Remember when Batman was fun? If you were born this century, probably not. Christopher Nolan’s Batman trilogy had its moments of bravado filmmaking, but the tone was unrelentingly grim. Maybe it was the tone of the times—Batman Begins was released in 2004, during the height of post-9/11 terrorism hysteria and the grinding horror of the Iraq War—but Batman was supposed to be a grimdark mumbling head case. All memory of the 1966 Batman TV series’ campy fun was excised from the collective memory.
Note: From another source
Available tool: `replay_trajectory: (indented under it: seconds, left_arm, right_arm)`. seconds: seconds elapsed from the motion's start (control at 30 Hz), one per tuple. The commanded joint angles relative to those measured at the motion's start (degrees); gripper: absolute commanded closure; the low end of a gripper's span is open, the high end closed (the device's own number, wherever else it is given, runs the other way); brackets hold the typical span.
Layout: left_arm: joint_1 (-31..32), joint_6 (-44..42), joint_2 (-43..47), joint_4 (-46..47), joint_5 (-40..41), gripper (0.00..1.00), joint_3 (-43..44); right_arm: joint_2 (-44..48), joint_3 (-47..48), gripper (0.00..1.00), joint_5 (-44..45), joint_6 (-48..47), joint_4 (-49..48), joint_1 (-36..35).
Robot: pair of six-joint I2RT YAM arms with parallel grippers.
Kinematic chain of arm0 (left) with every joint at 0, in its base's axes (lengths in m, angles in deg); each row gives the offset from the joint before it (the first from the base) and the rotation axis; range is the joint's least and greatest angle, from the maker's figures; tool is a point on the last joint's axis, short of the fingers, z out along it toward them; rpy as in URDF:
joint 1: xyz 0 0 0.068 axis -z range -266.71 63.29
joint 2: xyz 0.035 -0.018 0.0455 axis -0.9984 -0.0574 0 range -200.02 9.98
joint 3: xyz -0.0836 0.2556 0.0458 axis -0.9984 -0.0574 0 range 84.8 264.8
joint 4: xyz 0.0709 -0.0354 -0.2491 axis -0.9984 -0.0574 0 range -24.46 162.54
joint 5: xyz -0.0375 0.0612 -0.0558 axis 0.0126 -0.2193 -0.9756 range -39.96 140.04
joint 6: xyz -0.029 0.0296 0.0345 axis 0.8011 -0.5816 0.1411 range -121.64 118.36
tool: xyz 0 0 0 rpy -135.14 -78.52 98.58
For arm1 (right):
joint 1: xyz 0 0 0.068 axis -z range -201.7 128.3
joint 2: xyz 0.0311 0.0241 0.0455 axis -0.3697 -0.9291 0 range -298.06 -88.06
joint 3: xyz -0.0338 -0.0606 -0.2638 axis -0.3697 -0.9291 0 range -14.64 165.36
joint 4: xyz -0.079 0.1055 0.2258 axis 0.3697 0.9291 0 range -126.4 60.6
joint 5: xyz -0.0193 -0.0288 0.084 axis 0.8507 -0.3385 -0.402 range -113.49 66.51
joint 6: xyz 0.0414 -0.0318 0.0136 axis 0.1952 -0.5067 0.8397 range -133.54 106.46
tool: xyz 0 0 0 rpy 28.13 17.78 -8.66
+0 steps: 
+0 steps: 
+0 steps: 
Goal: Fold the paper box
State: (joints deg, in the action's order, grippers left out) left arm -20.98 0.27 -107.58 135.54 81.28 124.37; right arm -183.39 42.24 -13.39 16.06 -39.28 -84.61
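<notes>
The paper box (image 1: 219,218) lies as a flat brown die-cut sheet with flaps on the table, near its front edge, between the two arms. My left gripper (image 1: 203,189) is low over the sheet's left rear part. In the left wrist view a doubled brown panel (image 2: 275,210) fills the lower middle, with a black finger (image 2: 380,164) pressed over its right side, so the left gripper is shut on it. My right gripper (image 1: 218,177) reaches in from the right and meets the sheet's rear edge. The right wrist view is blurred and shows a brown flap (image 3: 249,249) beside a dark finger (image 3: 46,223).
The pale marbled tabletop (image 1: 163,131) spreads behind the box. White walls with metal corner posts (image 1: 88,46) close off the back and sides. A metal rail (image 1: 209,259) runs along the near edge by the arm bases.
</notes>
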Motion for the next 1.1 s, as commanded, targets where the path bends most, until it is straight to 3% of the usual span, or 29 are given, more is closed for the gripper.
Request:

This was all fine and good for the time. Every era gets the Batman it needs. But to me, the problem is all other superheroes had to be Batman, too. The most visible s victim of creeping Batmanization is Superman. The current DC film take on Superman, courtesy of Zach Snyder, is brooding and tortured. Superman is a lot of things, but he’s not depressed.
That’s why the Batman portrayed in The Lego Movie was so refreshing. He was a Batman who was a badass, of course, but his huge ego makes him a huge target for jokes. The great part about the Batman ’66 aesthetic is that it recognizes how ridiculous the Batman premise is, and revels in it. That’s the approach director Chris McKay took when he got the assignment for The Lego Batman Movie.
Produced by Lego Movie creators Phil Lord and Christopher Miller, The Lego Batman Movie is actually (gasp) fun! McKay is a veteran of Adult Swim’s “stop motion action figures cussing” show Robot Chicken, so he’s a pro at taking the piss out of overly pretentious kids characters. Voiced by Will Arnett, Lego Batman is every bit the vainglorious jerk you want him to be. He’s not so much A Batman as he is THE Batman, the character come to self-aware life, kind of like the point of view of Who Framed Roger Rabbit?, only in LEGO form.
His foe is not so much The Joker as it is his own personal shortcomings. Zach Galifanakis does yeoman’s work as The Joker, although it’s a shame that the return of Luke Skywalker put Mark Hamill out of the movie’s price range, as he played the greatest Joker of all time in the 1990s animated series. LEGO Batman must naturally take a swing at the Marvel Third Act showdown, so some meta business with the Phantom Zone releases a hoard of cross-property baddies to try to take over Gotham, including The Daleks, Voldermont, Sauron, and the Wicked Witch of the West. When the big punch-up comes, it’s accompanied by onscreen “BAM!” s and “POW”s.
It would all be lightweight and completely disposable it if weren’t for the bits of stunning animation that pop up ever five minutes or so. The visual inventiveness of LEGO Batman far surpasses anything the DC franchise has produced, and only Doctor Strange comes close on the Marvel side. Maybe it’s comparing apples to oranges, but photorealism and a seeming obligation to maintain a single grim mood for the entire picture is really weighing the superhero genre down. After this film, I can’t wait for McKay to tackle LEGO Batman vs. LEGO Superman. It’s got to be better than the live action version.